• [TASK STATEMENT]:
The first line of the entries through the line bearing "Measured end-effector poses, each": copy these lines exactly and return nothing else.

[[ RECORDS SHOWN, beginning ]]

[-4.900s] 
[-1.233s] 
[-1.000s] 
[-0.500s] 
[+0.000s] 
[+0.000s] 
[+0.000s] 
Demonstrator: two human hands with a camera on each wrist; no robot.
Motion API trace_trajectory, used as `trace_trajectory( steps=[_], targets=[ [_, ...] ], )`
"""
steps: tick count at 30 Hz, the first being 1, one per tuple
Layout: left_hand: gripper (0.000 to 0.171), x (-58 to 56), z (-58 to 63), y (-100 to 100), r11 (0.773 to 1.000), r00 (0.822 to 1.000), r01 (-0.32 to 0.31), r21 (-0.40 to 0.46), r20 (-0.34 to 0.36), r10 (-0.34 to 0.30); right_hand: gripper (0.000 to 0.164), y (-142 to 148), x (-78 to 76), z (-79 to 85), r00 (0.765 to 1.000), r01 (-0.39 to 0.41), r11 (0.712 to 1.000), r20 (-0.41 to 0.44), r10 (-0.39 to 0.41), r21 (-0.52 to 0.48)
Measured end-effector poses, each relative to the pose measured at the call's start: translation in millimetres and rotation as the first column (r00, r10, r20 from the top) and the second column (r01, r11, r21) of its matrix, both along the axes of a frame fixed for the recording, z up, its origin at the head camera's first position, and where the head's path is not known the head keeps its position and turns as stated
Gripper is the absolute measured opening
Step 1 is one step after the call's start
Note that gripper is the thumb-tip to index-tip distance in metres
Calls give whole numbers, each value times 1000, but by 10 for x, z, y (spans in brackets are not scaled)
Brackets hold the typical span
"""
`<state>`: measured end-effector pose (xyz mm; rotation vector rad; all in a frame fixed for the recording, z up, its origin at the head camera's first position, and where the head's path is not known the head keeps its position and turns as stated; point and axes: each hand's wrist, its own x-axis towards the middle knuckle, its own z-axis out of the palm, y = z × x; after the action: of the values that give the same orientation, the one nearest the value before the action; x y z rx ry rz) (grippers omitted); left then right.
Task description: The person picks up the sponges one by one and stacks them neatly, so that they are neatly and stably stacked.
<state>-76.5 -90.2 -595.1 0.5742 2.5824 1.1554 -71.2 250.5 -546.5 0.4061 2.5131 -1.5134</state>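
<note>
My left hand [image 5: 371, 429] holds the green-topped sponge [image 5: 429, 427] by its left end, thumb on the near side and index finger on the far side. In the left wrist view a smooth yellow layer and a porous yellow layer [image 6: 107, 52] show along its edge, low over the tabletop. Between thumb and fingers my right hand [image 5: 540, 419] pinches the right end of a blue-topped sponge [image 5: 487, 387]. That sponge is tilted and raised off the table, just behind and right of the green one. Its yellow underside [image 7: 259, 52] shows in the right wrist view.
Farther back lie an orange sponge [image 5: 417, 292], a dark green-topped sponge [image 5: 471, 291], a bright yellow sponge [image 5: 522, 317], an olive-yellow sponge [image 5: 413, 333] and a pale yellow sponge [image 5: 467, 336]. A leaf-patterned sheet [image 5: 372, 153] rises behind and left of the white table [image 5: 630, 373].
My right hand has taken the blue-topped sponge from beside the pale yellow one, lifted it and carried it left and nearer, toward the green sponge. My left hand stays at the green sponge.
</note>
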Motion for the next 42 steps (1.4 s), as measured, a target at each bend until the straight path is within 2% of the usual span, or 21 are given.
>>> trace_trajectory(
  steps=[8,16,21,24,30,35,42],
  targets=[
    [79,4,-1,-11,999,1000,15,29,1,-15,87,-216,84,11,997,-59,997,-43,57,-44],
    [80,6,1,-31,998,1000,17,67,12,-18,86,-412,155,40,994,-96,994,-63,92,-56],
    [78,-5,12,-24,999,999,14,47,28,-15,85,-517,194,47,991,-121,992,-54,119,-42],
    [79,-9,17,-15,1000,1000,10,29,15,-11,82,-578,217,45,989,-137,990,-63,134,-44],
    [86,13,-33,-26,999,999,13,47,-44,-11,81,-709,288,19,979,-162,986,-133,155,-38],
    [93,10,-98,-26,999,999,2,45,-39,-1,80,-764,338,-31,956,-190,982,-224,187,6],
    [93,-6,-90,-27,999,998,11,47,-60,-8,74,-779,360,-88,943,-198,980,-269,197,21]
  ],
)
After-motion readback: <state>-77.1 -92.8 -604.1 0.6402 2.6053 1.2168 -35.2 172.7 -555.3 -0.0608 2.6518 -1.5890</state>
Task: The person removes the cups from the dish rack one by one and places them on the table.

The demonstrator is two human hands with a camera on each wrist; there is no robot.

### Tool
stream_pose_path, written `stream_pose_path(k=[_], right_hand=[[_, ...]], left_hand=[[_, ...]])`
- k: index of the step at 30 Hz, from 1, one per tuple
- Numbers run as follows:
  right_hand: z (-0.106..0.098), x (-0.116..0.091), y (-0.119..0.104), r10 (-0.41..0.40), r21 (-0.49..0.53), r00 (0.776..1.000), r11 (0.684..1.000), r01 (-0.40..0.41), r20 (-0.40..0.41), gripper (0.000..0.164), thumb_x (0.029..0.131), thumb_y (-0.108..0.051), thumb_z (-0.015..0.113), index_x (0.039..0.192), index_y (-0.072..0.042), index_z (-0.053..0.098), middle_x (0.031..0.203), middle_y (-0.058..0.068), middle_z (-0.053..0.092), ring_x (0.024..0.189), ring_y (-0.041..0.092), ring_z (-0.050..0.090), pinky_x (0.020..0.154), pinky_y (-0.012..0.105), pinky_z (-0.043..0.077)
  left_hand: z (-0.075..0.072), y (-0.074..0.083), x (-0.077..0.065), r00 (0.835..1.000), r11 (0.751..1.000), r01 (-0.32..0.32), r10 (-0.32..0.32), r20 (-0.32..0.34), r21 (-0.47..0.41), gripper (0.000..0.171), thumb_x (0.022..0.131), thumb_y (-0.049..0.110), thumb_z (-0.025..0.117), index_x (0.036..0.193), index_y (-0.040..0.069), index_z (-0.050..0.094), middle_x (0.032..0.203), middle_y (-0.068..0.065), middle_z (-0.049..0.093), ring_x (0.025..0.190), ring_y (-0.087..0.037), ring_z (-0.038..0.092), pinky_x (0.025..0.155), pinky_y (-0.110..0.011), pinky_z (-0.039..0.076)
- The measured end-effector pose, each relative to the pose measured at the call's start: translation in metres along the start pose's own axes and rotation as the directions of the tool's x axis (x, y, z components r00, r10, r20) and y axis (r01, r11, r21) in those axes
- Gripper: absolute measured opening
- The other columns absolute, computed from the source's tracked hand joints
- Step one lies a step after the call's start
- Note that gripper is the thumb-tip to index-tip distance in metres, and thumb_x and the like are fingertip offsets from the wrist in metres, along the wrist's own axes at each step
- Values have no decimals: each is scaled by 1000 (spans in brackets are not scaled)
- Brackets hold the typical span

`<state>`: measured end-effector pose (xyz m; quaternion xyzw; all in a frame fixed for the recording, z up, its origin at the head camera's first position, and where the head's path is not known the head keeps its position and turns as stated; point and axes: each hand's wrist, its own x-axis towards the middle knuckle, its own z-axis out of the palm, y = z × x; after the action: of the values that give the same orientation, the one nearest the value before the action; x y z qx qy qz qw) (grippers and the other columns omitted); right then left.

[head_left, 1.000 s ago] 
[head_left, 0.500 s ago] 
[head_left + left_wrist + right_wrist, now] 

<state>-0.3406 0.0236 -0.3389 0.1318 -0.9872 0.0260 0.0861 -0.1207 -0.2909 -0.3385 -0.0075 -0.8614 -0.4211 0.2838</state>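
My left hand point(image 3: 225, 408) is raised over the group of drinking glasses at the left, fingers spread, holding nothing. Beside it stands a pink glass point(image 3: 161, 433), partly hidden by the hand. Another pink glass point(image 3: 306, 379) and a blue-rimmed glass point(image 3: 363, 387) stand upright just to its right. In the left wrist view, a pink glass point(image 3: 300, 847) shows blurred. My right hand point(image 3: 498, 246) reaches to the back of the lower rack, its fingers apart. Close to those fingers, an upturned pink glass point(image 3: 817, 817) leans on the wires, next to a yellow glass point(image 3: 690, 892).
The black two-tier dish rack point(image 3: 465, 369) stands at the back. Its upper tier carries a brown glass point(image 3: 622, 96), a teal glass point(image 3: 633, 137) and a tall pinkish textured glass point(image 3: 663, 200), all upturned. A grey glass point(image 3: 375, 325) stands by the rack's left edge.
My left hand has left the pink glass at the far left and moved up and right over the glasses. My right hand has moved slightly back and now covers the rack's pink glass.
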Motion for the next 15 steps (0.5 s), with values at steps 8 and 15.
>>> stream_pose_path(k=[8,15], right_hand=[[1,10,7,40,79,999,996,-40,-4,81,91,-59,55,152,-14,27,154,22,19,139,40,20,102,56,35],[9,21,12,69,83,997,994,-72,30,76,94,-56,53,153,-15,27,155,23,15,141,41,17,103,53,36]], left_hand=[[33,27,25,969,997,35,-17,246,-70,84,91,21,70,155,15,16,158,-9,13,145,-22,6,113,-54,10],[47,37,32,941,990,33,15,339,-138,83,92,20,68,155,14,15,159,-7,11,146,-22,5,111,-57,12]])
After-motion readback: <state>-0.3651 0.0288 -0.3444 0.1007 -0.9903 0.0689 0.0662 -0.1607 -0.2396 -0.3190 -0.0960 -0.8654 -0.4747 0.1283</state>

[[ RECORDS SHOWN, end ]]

• [SOLUTION FOR THIS EXERCISE]:
[-4.900s] 
[-1.233s] 
[-1.000s] 
[-0.500s] 
[+0.000s] 
[+0.000s] 
[+0.000s] 
Demonstrator: two human hands with a camera on each wrist; no robot.
Motion API trace_trajectory, used as `trace_trajectory( steps=[_], targets=[ [_, ...] ], )`
"""
steps: tick count at 30 Hz, the first being 1, one per tuple
Layout: left_hand: gripper (0.000 to 0.171), x (-58 to 56), z (-58 to 63), y (-100 to 100), r11 (0.773 to 1.000), r00 (0.822 to 1.000), r01 (-0.32 to 0.31), r21 (-0.40 to 0.46), r20 (-0.34 to 0.36), r10 (-0.34 to 0.30); right_hand: gripper (0.000 to 0.164), y (-142 to 148), x (-78 to 76), z (-79 to 85), r00 (0.765 to 1.000), r01 (-0.39 to 0.41), r11 (0.712 to 1.000), r20 (-0.41 to 0.44), r10 (-0.39 to 0.41), r21 (-0.52 to 0.48)
Measured end-effector poses, each relative to the pose measured at the call's start: translation in millimetres and rotation as the first column (r00, r10, r20 from the top) and the second column (r01, r11, r21) of its matrix, both along the axes of a frame fixed for the recording, z up, its origin at the head camera's first position, and where the head's path is not known the head keeps its position and turns as stated

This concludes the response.